Exercise aim = From the first line of the data below, repeat each line exactly until you reach the line with "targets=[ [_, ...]"; include that line too.

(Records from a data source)
######

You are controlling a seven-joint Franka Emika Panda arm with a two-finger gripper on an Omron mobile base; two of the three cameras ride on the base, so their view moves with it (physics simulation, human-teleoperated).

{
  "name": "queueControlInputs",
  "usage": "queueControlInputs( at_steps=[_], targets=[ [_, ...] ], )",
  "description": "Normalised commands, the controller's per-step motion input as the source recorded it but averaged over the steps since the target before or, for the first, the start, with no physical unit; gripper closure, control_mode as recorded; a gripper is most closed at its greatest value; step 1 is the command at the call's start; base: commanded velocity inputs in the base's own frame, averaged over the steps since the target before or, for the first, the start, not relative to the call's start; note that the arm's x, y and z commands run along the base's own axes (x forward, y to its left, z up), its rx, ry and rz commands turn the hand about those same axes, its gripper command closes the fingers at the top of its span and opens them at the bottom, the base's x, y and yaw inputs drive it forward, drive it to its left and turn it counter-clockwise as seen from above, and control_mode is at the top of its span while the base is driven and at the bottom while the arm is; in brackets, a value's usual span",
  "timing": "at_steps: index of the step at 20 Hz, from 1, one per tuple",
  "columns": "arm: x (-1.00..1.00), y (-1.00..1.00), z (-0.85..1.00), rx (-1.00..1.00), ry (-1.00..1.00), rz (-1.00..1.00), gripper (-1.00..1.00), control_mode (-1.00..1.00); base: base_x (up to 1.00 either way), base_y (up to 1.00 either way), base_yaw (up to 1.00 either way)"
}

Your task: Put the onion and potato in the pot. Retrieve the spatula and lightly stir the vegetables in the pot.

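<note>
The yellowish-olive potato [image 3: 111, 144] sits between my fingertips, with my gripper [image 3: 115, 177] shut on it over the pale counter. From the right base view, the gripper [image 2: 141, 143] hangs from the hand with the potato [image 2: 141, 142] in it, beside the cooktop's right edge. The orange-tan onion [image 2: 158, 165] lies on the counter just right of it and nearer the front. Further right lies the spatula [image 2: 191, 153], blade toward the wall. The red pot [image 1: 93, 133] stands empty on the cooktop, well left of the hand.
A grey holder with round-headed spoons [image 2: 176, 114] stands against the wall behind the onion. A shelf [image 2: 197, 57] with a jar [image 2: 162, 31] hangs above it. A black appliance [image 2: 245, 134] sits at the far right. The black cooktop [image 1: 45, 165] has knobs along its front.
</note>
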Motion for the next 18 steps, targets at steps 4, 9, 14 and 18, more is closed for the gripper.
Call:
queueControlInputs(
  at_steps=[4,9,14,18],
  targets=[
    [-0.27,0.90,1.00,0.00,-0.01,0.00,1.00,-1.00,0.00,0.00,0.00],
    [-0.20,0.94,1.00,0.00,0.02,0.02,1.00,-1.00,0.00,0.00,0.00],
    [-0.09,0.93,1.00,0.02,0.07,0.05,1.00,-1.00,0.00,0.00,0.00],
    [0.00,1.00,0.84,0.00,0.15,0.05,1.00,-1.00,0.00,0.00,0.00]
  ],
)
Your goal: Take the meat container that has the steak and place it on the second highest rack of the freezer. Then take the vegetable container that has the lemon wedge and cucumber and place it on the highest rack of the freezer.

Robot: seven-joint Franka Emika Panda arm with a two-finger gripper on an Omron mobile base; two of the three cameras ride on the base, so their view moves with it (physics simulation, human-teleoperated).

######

Written solution =
You are controlling a seven-joint Franka Emika Panda arm with a two-finger gripper on an Omron mobile base; two of the three cameras ride on the base, so their view moves with it (physics simulation, human-teleoperated).

{
  "name": "queueControlInputs",
  "usage": "queueControlInputs( at_steps=[_], targets=[ [_, ...] ], )",

This is the complete output.